The questionThe toolLessonComplexity
Is every place reachable?BFS flood fill13O(V + E)
Fewest stops between two places?BFS shortest path13O(V + E)
Fastest route between two places?Dijkstra + min-heap20, 9O((V + E) log V)
Fastest route on a real map?A* (Dijkstra + heuristic)20O((V + E) log V), far fewer nodes
Cheapest roads to connect everything?Kruskal's MST + union-find20O(E log E)
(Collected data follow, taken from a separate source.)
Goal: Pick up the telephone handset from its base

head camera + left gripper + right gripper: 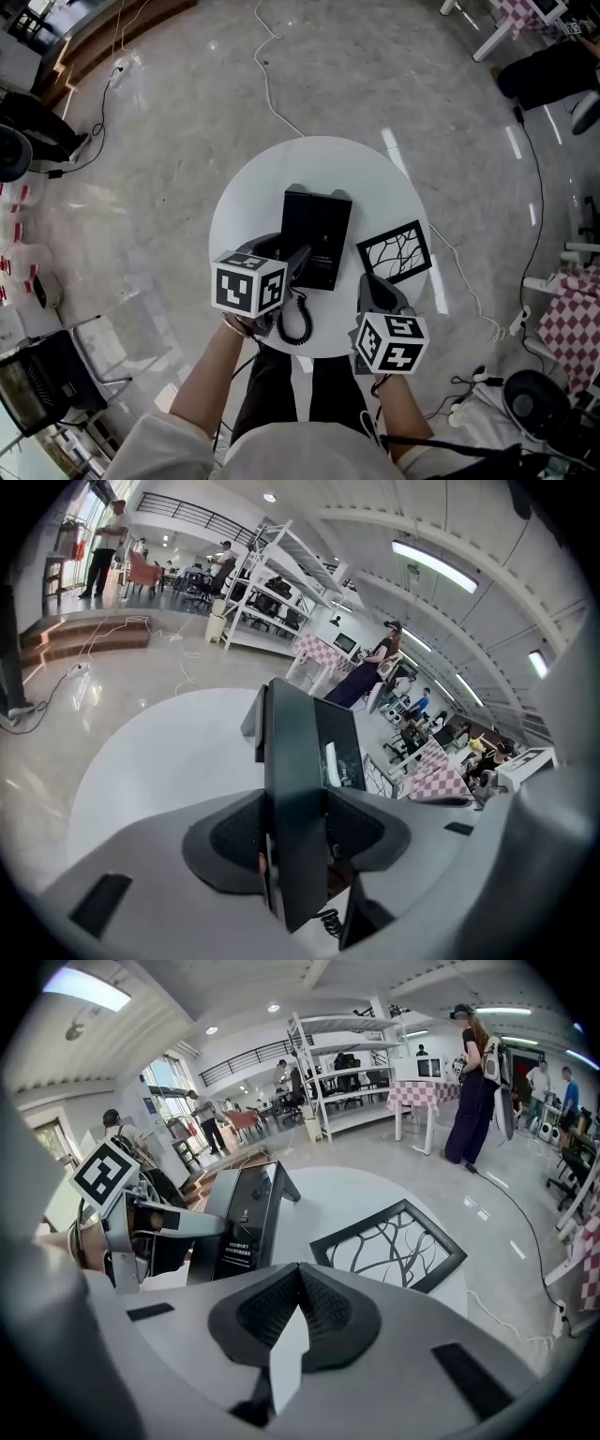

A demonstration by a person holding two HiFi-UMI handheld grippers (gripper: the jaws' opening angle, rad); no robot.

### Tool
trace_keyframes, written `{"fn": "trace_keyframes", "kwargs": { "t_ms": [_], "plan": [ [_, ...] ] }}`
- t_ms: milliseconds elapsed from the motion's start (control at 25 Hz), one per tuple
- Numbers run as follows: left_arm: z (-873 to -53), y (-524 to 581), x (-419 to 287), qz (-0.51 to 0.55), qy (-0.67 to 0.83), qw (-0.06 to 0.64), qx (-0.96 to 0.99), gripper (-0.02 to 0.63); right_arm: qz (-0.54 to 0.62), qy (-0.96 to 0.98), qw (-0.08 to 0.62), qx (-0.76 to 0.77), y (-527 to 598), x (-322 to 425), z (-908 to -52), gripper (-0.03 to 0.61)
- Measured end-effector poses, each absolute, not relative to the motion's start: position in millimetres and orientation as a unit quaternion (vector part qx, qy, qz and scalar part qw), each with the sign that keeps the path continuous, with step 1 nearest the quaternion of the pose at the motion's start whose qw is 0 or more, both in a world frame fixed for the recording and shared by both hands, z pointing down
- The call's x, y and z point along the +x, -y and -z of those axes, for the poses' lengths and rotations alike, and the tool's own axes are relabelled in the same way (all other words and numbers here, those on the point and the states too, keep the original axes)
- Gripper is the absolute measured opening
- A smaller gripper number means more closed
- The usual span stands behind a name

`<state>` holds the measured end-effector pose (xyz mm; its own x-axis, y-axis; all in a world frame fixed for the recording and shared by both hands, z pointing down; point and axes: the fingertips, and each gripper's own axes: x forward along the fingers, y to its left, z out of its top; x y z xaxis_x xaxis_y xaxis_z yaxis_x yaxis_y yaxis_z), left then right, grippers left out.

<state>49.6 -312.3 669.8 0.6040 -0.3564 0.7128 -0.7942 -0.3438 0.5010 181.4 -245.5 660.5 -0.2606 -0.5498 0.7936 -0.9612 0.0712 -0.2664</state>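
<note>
The hall is bright and evenly lit by long ceiling lamps (436,566) and by daylight from windows (164,1077). Shadows are therefore faint and soft, while the glossy floor (394,94) carries white streaks of glare and the white worktop (244,202) looks nearly washed out. The black telephone handset (295,799) reads as a dark shape with little detail, and both gripper views are round fisheye pictures with black corners, lines bowed toward the rim and soft focus nearest the lens.
</note>
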Motion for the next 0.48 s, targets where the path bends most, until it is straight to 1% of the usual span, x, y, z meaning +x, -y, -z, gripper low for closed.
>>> {"fn": "trace_keyframes", "kwargs": {
  "t_ms": [80,480],
  "plan": [
    [-667.9,313.2,48.0,-0.241,0.372,0.442,0.780,0.190,-0.400,0.686,0.257,0.550,246.7,182.3,-660.9,0.023],
    [-661.0,307.9,46.0,-0.208,0.366,0.471,0.775,0.179,-0.401,0.683,0.260,0.553,241.9,188.8,-660.9,0.023]
  ]
}}
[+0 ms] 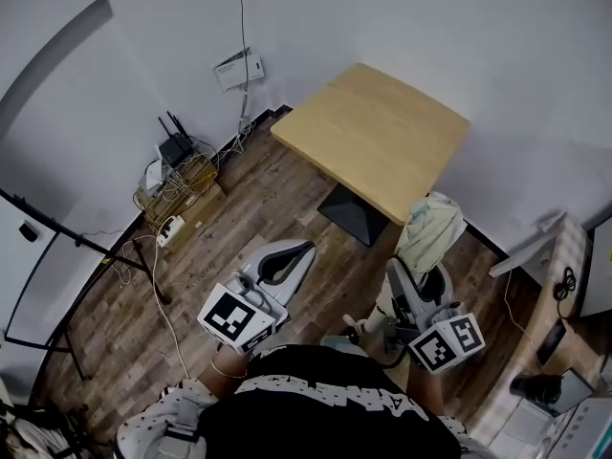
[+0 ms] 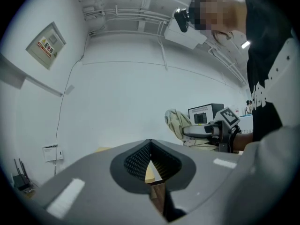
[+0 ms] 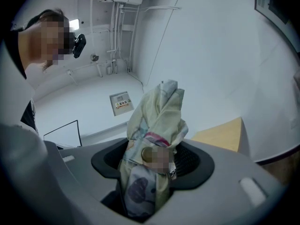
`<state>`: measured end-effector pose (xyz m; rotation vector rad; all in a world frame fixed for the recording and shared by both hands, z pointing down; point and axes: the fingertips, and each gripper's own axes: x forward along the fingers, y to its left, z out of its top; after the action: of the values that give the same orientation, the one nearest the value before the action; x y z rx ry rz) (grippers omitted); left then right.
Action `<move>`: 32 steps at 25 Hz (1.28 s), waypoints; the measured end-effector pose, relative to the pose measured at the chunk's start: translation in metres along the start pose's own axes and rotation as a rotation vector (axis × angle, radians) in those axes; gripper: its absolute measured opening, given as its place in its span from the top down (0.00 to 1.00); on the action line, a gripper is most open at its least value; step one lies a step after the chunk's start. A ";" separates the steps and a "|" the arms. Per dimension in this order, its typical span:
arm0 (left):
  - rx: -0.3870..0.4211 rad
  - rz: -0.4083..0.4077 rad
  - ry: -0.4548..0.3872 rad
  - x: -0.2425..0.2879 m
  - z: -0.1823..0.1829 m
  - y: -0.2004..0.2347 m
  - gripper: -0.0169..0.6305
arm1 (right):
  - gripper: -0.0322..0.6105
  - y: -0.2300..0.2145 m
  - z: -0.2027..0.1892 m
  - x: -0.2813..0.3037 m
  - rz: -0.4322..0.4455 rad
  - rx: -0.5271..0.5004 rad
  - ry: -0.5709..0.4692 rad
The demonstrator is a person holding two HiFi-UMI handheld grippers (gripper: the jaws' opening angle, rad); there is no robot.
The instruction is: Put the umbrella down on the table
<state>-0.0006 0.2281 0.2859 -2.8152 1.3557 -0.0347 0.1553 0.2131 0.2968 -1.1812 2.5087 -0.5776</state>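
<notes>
The folded pale yellow-green fabric umbrella (image 3: 157, 125) with a flower print stands upright, clamped in the right tongs (image 3: 157, 161), whose jaws press on it from both sides. In the head view it is held in the air just beside the near edge of the bare square light-wood bench (image 1: 373, 132). The left tongs (image 2: 150, 146) are closed tip to tip, with nothing between them. The bench sits in a corner of white walls (image 1: 382, 17), on a dark wood-plank floor (image 1: 268, 199).
</notes>
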 end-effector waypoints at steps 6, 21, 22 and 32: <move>0.014 0.009 0.007 0.026 -0.001 -0.004 0.98 | 0.51 -0.025 0.007 0.002 0.016 0.013 0.005; -0.023 0.050 0.009 0.052 -0.013 -0.004 0.98 | 0.51 -0.063 0.009 0.013 0.043 0.036 0.032; -0.022 0.057 0.012 0.051 -0.014 -0.003 0.98 | 0.51 -0.064 0.008 0.015 0.044 0.037 0.033; -0.049 -0.078 -0.028 0.098 -0.018 0.015 0.98 | 0.51 -0.078 0.018 0.031 -0.030 -0.036 0.038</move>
<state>0.0485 0.1423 0.3052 -2.8958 1.2581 0.0373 0.1957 0.1397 0.3153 -1.2338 2.5468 -0.5700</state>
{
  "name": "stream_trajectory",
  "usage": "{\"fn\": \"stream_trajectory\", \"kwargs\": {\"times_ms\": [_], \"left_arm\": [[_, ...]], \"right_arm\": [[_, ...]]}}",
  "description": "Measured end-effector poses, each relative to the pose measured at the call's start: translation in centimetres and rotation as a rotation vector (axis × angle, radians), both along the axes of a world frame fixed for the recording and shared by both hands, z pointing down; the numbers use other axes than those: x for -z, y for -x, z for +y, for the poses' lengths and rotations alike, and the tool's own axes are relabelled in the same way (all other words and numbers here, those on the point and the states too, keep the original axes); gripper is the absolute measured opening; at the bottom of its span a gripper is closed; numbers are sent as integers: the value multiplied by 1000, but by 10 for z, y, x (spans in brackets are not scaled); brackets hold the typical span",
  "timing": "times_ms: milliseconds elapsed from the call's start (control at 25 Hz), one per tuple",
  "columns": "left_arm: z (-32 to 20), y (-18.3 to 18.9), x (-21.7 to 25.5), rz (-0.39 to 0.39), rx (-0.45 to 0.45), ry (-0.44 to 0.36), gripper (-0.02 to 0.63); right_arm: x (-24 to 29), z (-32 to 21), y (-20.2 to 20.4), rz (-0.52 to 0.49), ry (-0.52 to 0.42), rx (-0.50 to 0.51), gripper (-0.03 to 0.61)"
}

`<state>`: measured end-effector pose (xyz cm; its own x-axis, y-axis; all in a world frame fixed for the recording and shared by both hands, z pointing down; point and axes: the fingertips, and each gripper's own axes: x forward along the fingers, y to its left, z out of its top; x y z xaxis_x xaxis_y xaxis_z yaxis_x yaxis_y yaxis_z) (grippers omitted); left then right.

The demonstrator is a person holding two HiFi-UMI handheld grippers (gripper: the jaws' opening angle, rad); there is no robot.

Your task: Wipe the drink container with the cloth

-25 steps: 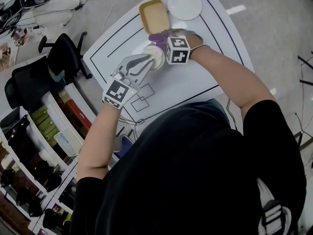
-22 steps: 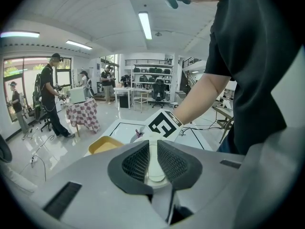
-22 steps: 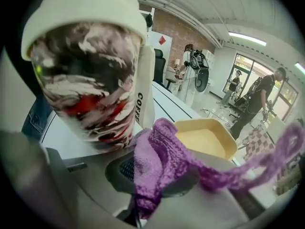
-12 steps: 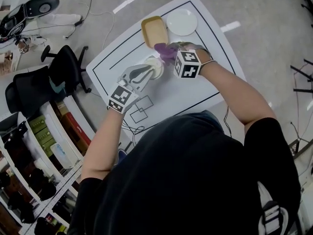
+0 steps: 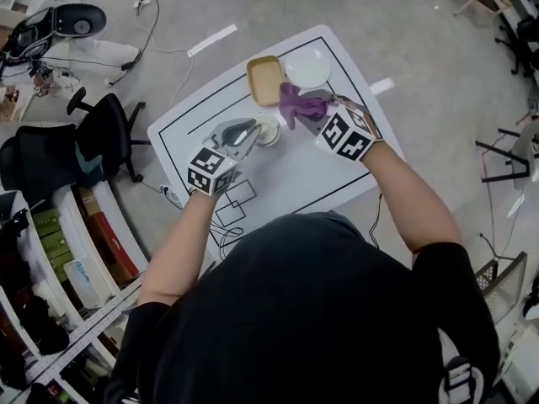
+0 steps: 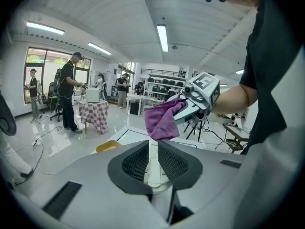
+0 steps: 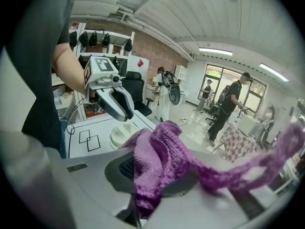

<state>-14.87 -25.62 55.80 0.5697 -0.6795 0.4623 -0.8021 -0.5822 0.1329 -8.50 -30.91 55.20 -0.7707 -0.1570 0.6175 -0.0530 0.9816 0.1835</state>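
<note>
The drink container (image 5: 270, 131) is a low cream cup standing on the white table (image 5: 320, 171). My left gripper (image 5: 253, 130) is shut on its near wall; in the left gripper view a cream strip (image 6: 151, 168) shows between the nearly closed pads. In the right gripper view the left gripper (image 7: 125, 114) sits just over the cup (image 7: 122, 135). My right gripper (image 5: 310, 109) is shut on a purple cloth (image 5: 295, 103), which it holds in the air just right of and beyond the cup. Cloth folds (image 7: 162, 161) spill over the right jaws and hide them.
A yellow tray (image 5: 264, 80) and a white plate (image 5: 308, 67) lie at the table's far edge. Black squares (image 5: 236, 202) are printed near its front. An office chair (image 5: 105, 129) and shelves (image 5: 50, 234) stand to the left. People stand far off in the room.
My right gripper has drawn the purple cloth off the cup and moved it right and up. The left gripper has stayed on the cup.
</note>
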Motion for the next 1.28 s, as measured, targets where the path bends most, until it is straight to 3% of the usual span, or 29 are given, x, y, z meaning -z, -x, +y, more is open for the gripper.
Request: {"fn": "stream_trajectory", "kwargs": {"times_ms": [200, 560, 920, 1280], "left_arm": [[21, 17, 49, 59, 27, -82, 64], [78, 67, 122, 117, 97, -202, 64], [135, 103, 178, 163, 142, -337, 49], [178, 140, 186, 151, 156, -358, 44]], "right_arm": [[56, 22, 0, -101, -17, -85, 75], [118, 78, 15, -258, 58, -209, 75], [146, 123, 12, -357, 105, -318, 75], [144, 154, 3, -383, 115, -398, 75]]}}
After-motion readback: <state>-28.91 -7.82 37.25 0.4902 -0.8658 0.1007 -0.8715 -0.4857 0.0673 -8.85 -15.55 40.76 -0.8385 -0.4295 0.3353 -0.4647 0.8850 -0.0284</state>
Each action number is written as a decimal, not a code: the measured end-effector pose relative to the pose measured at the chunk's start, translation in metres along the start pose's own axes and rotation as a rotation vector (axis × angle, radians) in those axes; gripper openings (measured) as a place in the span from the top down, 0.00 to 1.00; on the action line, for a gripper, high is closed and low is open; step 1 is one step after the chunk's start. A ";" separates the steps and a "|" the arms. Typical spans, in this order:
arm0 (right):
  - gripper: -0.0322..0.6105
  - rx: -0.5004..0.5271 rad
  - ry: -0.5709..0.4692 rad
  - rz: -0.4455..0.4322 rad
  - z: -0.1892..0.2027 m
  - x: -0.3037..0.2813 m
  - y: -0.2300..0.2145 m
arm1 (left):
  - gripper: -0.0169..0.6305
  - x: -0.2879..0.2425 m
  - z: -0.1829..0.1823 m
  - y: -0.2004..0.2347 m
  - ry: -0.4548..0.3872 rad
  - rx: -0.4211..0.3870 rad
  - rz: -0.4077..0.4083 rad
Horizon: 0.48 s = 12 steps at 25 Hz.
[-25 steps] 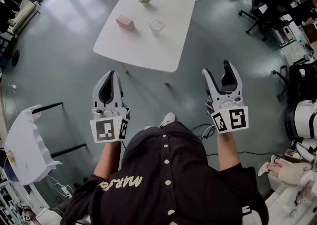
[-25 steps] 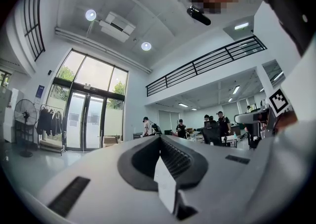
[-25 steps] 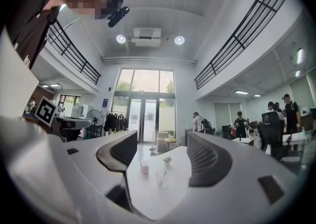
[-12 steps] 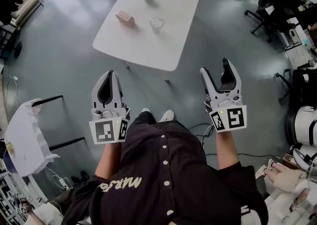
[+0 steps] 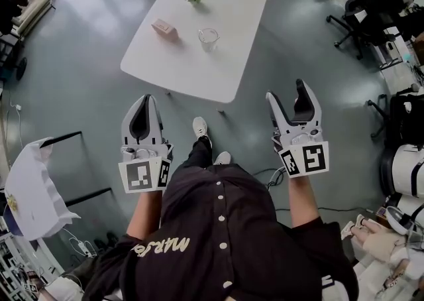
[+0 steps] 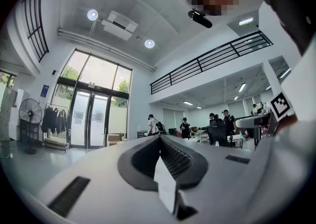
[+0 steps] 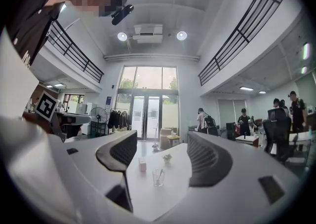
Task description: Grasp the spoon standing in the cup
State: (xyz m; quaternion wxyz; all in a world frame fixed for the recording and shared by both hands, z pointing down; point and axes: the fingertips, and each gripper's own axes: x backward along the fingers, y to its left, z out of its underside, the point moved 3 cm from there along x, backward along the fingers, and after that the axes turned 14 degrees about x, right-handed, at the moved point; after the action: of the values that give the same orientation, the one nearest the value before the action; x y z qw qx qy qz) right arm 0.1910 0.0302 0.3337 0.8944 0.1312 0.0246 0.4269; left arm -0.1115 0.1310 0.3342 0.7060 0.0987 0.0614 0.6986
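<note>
The right gripper [image 7: 160,139], jaws wide apart and empty, is best aimed at the spoon [image 7: 160,173], seemingly leaning in the distant cup [image 5: 208,37], while the left gripper [image 5: 147,101], jaws closed together, is held clear.

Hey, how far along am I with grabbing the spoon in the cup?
Nothing is done yet: the spoon stands in the cup on the white table, well ahead of both grippers. In hand: nothing; the right gripper is open and empty, the left gripper shut. Left: approach and close on the spoon.
</note>
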 end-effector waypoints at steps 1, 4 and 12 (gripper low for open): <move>0.48 0.003 -0.001 0.000 0.000 -0.004 -0.001 | 0.96 -0.005 0.000 0.001 -0.002 0.003 0.003; 0.48 0.009 -0.006 0.001 0.001 -0.017 -0.006 | 0.96 -0.021 0.001 0.007 -0.010 0.009 0.010; 0.48 0.017 -0.004 0.020 0.004 -0.066 -0.024 | 0.96 -0.076 -0.002 0.024 -0.015 0.018 0.034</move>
State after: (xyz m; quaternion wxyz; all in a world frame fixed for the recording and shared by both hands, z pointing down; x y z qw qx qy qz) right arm 0.1680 -0.0364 0.3269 0.8890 0.1399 0.0251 0.4352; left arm -0.1365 0.0549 0.3337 0.6937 0.1114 0.0609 0.7090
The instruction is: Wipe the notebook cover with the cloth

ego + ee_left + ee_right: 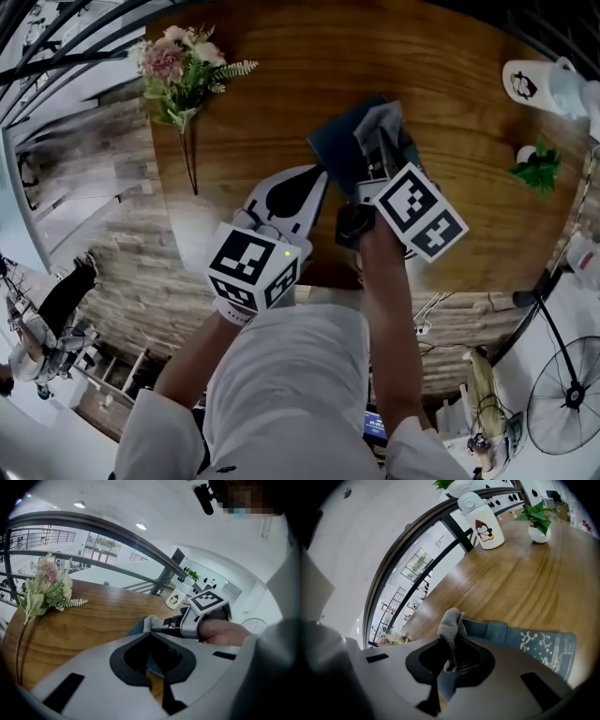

Bonus: Extend Your Planner

The planner is a real foundation. Each of these upgrades is a small change that pulls in more of the course:

  • One-way roads, make add_road optionally directed (append to only one town) to model one-way streets. Reachability and Dijkstra still work unchanged.
  • Scenic rebates (negative costs), if some roads had negative weights, Dijkstra would break. Swap in Bellman-Ford (Lesson 20), which handles them and even detects negative cycles.
  • Cache the map, save the downloaded network with ox.save_graphml() and reload it offline, so your planner runs instantly without hitting the network every time.
  • Prim instead of Kruskal, rebuild cheapest_network with Prim's algorithm (Lesson 20) and confirm you get the same total, 33 minutes.
You made it. You started at Big-O notation and finished by composing graphs, heaps, and union-find into a working product. That is exactly what data structures and algorithms are for.